WHAT YOU HAVE TO DO |
Transcribe the material verbatim, starting at its first line and stopping once the line containing "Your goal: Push" has been given; no picture should appear.

__________

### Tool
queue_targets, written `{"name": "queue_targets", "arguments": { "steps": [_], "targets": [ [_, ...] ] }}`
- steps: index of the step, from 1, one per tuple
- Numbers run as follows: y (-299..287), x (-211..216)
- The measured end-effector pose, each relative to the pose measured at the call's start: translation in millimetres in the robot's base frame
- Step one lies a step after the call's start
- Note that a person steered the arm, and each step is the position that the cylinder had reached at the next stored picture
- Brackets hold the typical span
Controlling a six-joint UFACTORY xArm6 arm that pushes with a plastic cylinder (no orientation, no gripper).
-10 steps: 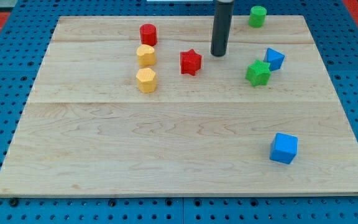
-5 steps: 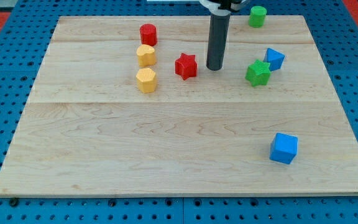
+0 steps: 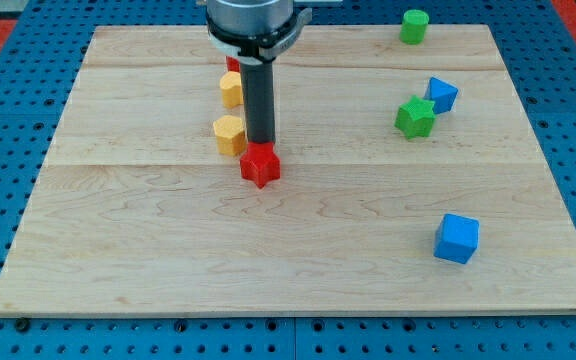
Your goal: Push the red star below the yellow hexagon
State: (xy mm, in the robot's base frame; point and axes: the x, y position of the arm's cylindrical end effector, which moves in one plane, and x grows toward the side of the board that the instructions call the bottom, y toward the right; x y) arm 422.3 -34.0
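Note:
The red star (image 3: pixel 260 166) lies on the wooden board (image 3: pixel 298 260), just below and to the right of the lower yellow hexagon (image 3: pixel 230 134). My tip (image 3: pixel 261 142) touches the star's top edge, right beside that hexagon. A second yellow hexagon (image 3: pixel 231 89) sits above the first. The arm hides most of a red block (image 3: pixel 231 64) above it.
A green star (image 3: pixel 415 117) and a blue block (image 3: pixel 441 94) sit at the view's right. A green block (image 3: pixel 414 25) is at the top right. A blue cube (image 3: pixel 457 238) is at the lower right.
My tip swept from the star's right to its top side, moving left and down. The red star slid down and left, ending below the lower yellow hexagon, which shifted slightly left.

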Motion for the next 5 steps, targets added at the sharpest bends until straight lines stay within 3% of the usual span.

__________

TASK OUTPUT |
### Tool
queue_targets, written `{"name": "queue_targets", "arguments": { "steps": [_], "targets": [ [_, ...] ] }}`
- steps: index of the step, from 1, one per tuple
- Numbers run as follows: y (-299..287), x (-211..216)
- The measured end-effector pose, each relative to the pose measured at the call's start: translation in millimetres in the robot's base frame
- Step one lies a step after the call's start
- Note that a person steered the arm, and each step is the position that the cylinder had reached at the next stored picture
- Brackets hold the typical span
Controlling a six-joint UFACTORY xArm6 arm that pushes with a plastic cylinder (no orientation, no gripper).
-10 steps: 
-5 steps: 
+0 steps: 
Your goal: Push the red star below the yellow hexagon

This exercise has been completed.